> [TASK STATEMENT]: What you return should be the lines from the one with "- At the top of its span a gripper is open" through the one with "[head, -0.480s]" in the data below, reproduced exactly with both ends, and no pictures at all.

[Start of section]

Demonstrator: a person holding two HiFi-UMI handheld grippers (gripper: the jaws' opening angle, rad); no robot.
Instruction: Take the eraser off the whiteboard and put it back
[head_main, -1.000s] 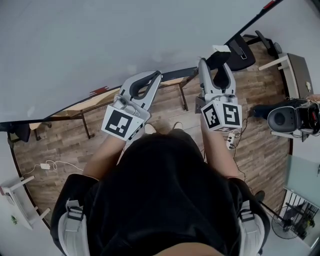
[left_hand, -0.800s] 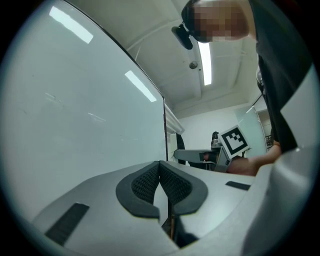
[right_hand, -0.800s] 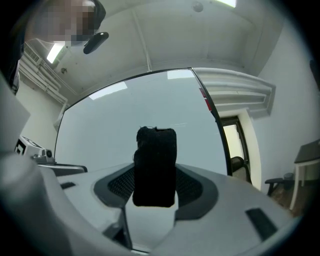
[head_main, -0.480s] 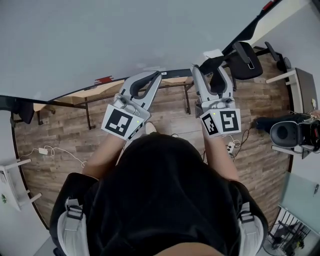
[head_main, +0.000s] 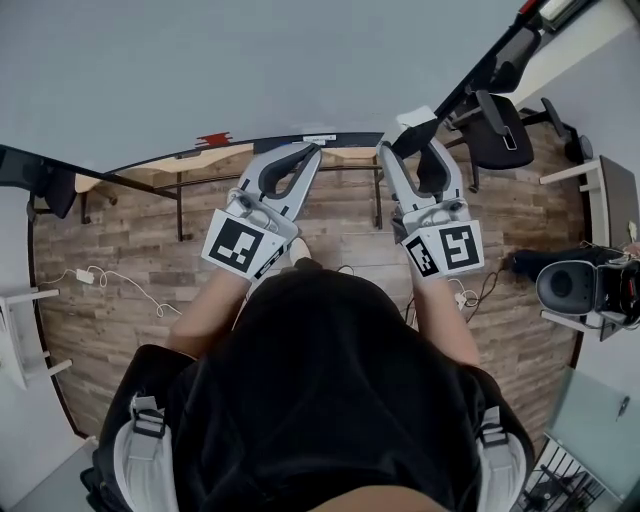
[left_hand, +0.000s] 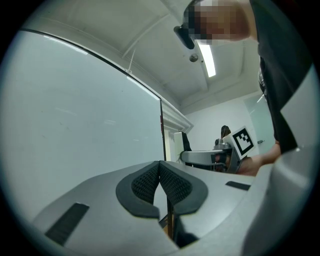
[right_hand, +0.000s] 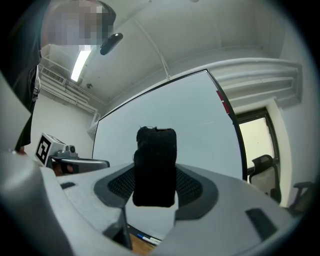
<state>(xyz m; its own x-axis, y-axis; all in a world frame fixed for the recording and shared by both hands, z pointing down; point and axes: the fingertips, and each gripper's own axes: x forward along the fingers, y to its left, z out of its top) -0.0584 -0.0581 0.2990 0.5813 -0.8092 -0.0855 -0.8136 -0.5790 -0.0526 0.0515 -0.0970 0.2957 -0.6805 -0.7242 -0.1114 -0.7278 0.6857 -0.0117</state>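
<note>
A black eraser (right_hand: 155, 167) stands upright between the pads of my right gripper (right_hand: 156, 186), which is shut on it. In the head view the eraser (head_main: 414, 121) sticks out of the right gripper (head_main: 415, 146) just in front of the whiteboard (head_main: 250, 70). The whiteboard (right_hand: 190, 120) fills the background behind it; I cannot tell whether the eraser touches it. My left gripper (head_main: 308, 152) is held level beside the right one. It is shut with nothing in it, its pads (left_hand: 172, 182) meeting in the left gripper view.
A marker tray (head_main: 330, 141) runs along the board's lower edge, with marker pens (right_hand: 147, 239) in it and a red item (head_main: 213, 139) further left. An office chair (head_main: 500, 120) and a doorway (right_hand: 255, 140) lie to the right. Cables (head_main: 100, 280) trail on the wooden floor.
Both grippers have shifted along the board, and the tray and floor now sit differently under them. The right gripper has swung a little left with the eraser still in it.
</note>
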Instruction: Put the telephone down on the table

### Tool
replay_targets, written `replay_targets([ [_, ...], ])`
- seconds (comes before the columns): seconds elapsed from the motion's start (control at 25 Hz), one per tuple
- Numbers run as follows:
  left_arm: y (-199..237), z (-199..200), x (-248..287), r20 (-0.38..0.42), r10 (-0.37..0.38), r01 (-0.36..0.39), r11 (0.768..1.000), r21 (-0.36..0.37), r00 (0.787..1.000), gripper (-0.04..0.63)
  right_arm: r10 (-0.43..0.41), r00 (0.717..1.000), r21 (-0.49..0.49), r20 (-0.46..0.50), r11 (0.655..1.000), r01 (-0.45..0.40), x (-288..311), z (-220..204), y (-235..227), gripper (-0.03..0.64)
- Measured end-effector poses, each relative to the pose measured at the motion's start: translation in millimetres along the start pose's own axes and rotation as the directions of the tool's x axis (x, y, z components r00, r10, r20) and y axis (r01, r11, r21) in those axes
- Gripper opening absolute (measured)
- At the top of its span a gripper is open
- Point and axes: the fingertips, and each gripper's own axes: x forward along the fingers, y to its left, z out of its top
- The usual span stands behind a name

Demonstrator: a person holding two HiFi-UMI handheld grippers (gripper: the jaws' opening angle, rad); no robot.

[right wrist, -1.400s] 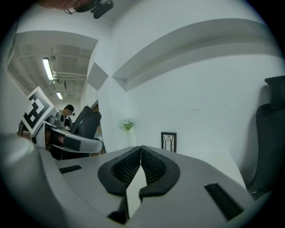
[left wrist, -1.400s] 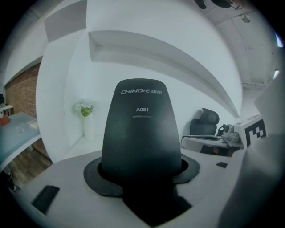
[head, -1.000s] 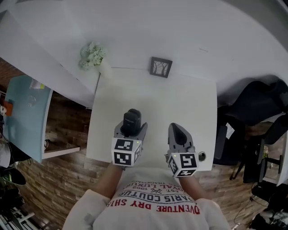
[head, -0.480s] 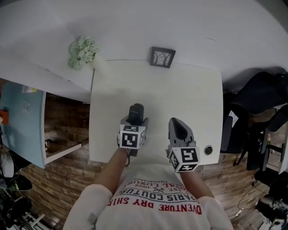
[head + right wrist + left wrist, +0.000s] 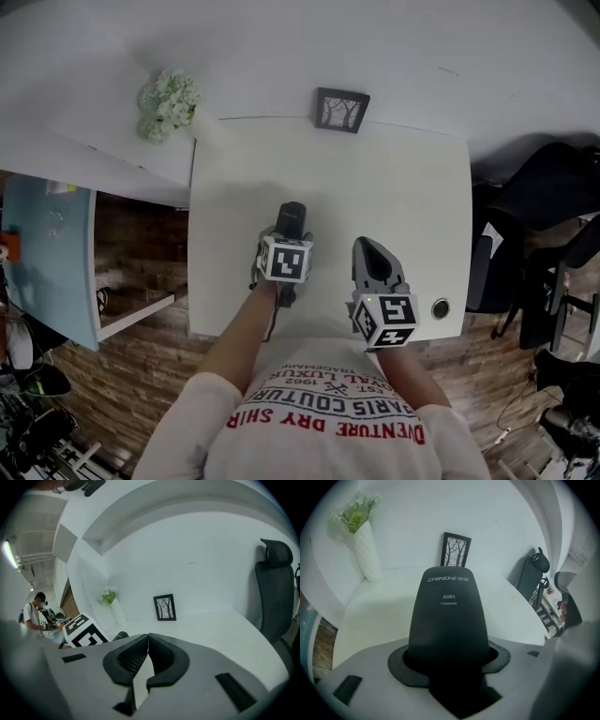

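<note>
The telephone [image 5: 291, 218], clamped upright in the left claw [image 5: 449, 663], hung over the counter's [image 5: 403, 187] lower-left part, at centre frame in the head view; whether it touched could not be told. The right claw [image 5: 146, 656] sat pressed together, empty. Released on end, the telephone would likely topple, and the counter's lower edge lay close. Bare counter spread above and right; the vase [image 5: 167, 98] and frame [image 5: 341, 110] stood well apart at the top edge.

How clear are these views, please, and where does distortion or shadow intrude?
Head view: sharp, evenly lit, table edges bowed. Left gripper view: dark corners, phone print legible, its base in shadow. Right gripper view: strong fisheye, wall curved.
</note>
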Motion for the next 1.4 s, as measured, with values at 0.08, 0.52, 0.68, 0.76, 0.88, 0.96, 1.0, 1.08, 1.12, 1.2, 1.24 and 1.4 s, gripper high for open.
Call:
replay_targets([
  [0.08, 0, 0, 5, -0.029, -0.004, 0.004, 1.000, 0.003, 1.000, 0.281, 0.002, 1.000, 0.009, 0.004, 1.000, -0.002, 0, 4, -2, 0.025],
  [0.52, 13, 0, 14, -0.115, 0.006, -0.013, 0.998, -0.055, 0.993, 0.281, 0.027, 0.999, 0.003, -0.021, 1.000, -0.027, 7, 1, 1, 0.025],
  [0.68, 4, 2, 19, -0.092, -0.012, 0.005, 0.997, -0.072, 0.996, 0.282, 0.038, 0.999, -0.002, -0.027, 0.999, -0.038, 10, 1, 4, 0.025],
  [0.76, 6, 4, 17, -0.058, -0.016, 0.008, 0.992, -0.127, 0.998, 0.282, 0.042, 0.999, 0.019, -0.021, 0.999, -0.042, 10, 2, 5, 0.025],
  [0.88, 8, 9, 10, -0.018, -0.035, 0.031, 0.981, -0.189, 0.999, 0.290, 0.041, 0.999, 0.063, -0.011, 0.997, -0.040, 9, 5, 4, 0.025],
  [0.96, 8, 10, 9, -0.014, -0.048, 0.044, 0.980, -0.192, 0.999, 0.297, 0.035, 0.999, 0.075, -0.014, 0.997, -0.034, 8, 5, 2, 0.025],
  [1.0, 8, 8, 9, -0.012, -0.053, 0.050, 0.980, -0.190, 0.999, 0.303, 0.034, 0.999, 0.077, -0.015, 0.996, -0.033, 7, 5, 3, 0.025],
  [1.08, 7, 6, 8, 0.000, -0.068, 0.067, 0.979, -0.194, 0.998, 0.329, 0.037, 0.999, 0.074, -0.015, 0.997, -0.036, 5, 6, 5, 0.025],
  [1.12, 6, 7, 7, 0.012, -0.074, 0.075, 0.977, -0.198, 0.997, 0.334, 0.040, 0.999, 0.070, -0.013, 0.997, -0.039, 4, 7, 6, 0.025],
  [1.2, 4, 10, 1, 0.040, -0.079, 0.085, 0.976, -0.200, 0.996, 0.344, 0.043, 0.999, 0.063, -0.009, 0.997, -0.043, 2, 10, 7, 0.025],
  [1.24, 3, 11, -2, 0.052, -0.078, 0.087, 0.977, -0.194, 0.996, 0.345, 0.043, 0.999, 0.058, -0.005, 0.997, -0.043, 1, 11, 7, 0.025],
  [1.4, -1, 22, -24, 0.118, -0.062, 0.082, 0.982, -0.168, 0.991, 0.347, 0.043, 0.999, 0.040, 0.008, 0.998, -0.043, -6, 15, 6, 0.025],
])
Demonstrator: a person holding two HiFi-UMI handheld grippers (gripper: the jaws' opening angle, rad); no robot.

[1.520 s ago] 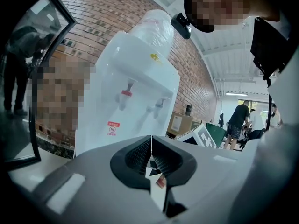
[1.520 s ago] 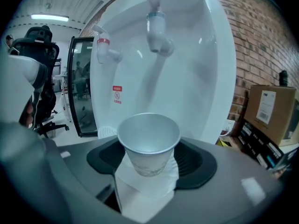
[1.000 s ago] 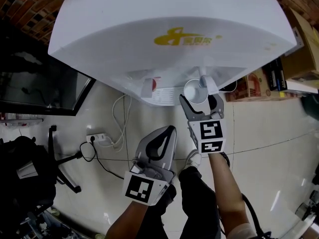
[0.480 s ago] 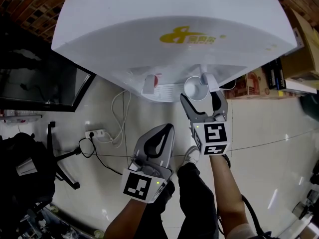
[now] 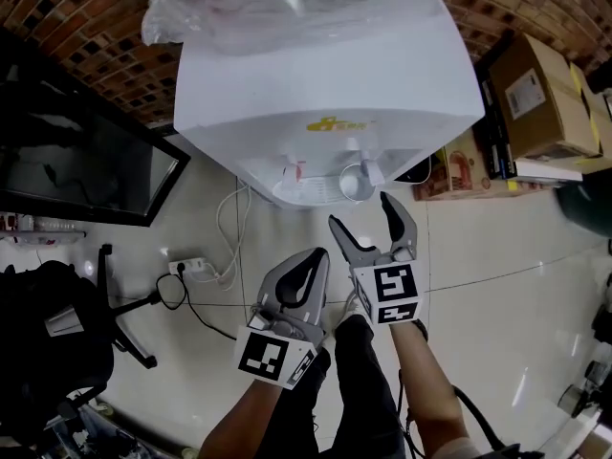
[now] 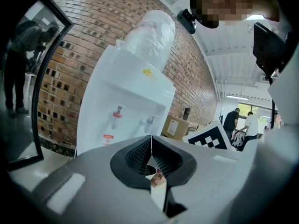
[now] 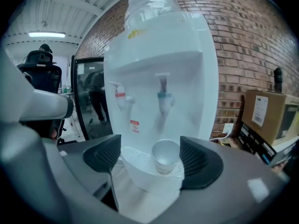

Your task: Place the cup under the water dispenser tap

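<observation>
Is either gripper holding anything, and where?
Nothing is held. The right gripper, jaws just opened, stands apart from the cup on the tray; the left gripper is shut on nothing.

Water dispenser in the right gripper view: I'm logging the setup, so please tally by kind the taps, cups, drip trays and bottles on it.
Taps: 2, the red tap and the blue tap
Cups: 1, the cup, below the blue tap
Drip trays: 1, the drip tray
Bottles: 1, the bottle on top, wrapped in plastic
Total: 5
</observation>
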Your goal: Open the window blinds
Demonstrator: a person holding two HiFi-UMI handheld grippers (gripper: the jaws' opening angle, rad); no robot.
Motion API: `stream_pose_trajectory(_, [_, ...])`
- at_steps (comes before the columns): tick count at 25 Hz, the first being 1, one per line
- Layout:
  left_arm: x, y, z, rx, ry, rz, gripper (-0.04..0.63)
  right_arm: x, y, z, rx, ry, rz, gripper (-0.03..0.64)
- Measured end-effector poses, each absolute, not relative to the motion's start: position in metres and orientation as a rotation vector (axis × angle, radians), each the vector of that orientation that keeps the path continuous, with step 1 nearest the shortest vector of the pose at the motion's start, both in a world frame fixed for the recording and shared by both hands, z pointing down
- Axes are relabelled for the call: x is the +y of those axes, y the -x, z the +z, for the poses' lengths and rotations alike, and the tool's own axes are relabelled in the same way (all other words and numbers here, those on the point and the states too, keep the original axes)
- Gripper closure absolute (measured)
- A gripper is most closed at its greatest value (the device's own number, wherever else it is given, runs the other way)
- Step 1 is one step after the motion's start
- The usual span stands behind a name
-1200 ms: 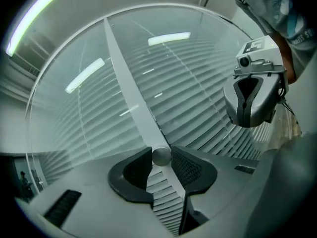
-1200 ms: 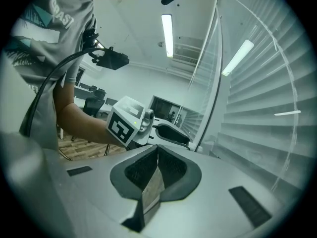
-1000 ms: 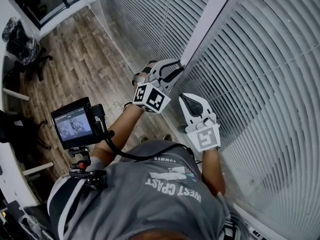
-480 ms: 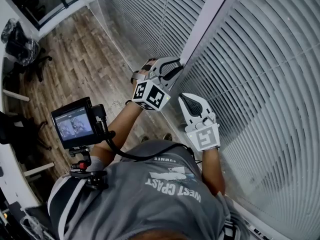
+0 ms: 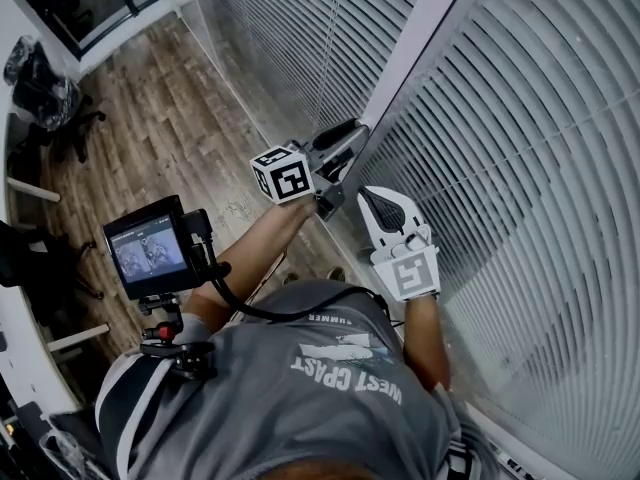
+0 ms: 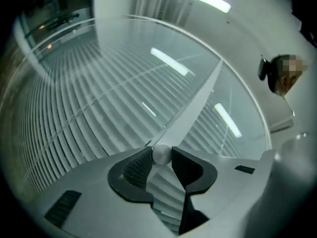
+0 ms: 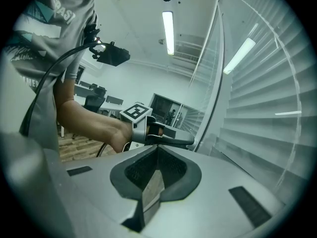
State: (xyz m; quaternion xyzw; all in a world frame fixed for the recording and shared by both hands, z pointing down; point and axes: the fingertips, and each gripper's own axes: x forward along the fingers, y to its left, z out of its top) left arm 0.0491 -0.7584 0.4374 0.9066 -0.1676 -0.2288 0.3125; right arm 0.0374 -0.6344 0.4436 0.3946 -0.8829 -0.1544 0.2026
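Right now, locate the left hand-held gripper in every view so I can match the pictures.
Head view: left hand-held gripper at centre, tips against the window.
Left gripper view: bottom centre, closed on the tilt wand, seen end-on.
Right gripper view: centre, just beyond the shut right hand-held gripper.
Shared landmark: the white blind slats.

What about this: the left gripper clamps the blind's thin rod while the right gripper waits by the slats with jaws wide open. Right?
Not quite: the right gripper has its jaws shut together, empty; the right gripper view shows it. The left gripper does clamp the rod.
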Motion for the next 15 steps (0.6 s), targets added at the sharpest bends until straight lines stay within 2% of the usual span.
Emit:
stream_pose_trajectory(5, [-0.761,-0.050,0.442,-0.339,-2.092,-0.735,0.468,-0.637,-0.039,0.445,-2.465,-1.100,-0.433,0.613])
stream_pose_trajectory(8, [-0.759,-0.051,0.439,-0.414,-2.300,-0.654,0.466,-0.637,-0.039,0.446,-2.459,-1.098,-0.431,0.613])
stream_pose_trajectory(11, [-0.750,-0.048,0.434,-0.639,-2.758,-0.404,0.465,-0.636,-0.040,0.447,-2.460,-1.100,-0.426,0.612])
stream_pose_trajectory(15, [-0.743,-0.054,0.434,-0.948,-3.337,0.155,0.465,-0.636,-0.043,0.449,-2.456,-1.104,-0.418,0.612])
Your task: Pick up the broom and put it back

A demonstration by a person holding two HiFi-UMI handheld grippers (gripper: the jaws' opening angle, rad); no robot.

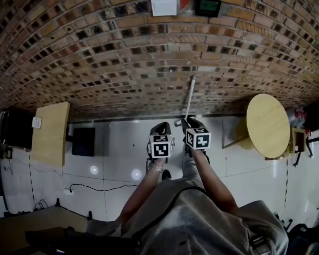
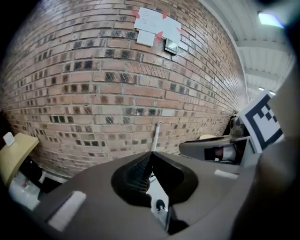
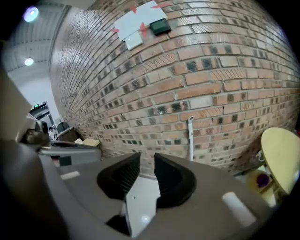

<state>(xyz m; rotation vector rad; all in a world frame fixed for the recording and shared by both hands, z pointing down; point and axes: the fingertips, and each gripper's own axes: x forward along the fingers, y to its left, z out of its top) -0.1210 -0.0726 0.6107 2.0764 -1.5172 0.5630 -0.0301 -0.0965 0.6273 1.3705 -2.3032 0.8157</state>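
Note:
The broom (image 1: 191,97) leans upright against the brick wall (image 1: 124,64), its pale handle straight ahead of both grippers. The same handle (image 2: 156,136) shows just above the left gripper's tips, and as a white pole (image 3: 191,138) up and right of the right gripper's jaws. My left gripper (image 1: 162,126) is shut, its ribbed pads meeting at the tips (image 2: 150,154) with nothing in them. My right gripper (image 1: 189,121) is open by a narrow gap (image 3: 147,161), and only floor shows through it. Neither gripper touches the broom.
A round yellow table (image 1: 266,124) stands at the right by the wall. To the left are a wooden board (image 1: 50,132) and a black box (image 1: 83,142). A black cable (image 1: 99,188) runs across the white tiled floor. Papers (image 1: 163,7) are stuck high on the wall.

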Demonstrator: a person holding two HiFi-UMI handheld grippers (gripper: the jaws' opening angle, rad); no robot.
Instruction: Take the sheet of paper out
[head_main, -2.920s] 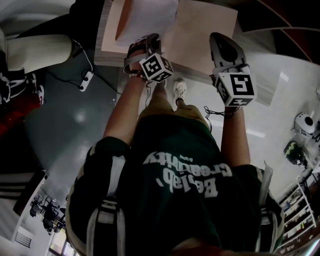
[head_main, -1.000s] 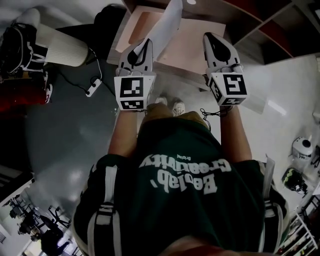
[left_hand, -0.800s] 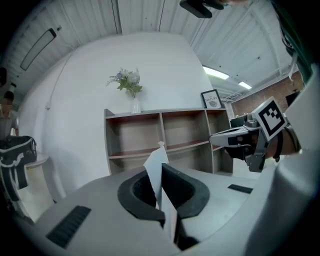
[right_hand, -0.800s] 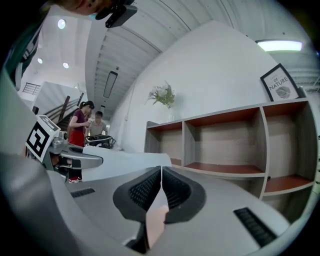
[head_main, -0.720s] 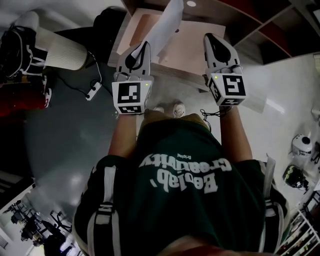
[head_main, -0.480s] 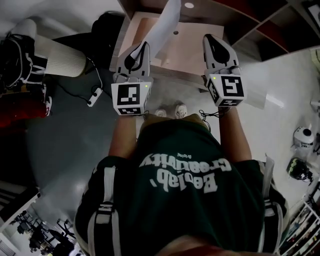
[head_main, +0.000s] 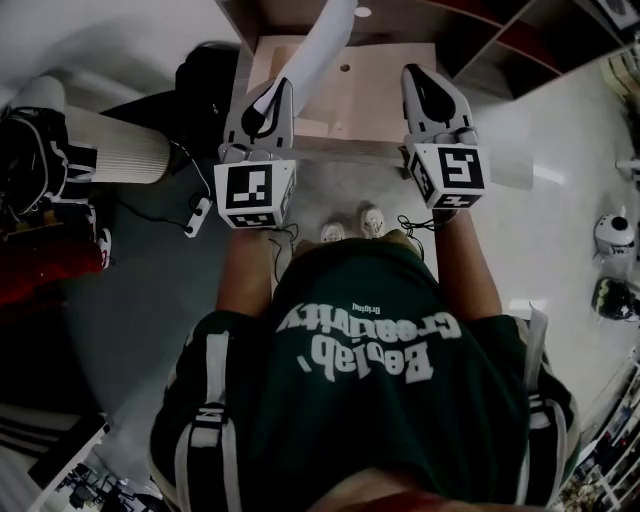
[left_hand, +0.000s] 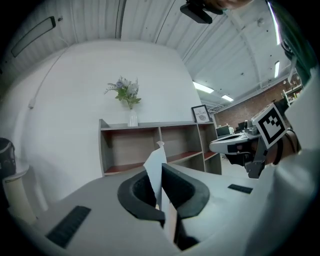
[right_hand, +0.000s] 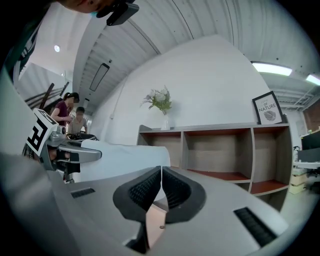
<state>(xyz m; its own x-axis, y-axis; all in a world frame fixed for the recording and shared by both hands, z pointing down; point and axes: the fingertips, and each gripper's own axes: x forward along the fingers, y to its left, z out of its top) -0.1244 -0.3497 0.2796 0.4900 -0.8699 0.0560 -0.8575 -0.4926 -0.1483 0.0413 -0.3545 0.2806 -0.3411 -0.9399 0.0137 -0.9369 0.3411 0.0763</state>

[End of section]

> [RESULT OF THE TASK]:
- At the top of its span a gripper is open
- Point and axes: the fingertips, and each gripper's own axes: x forward along the fingers, y to its left, z out of its top
- The usual span stands behind a name

Demonstrator: a person holding two HiFi-UMI handheld grippers (gripper: the jaws' opening angle, rad); no robot.

[right wrist, -1.400s] 
[left wrist, -1.400s] 
[head, -1.000s] 
[head, -0.480s] 

Nothing further is needed for the exercise.